* TASK REQUIREMENTS *
From top to bottom, return the listing exactly as it appears, omitting its images.

────────────────────

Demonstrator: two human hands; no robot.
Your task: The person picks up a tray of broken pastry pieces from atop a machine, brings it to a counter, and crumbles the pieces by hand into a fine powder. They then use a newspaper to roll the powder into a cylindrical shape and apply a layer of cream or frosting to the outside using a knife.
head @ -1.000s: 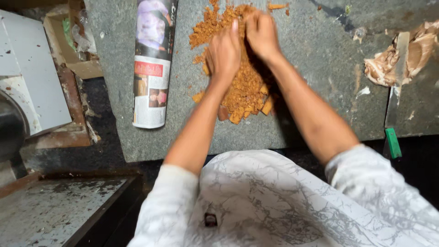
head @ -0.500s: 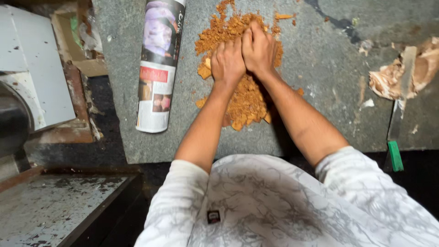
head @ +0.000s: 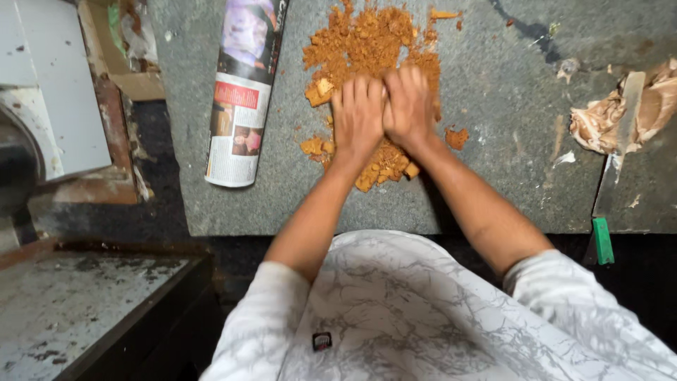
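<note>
Head camera looks steeply down, close, onto stone slab (head: 493, 183)

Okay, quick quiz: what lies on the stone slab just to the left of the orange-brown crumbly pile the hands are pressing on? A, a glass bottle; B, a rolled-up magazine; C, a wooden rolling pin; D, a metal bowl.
B: a rolled-up magazine lies lengthwise on the grey slab, left of the crumbly pile under the left hand and right hand.

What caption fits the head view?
Both hands press orange-brown crumbs on a stone slab, beside a rolled magazine.
</note>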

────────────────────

* FINISHED EXERCISE *
Demonstrator: two human hands; no robot.
Your task: The person picks up a tray of broken pastry pieces from atop a machine, brings it to a counter, and crumbles the pieces by hand into a fine powder. They then use a newspaper to roll the powder into a cylindrical shape and apply a layer of cream or frosting to the outside using a knife.
head @ -1.000s: 
head @ -0.500s: 
head @ +0.000s: 
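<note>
Head camera looks steeply down, close, onto stone slab (head: 493, 183)

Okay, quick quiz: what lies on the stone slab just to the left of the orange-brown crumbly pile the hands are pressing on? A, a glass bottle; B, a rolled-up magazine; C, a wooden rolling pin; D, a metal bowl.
B: a rolled-up magazine lies lengthwise on the grey slab, left of the crumbly pile under the left hand and right hand.

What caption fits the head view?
Both hands press orange-brown crumbs on a stone slab, beside a rolled magazine.
</note>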

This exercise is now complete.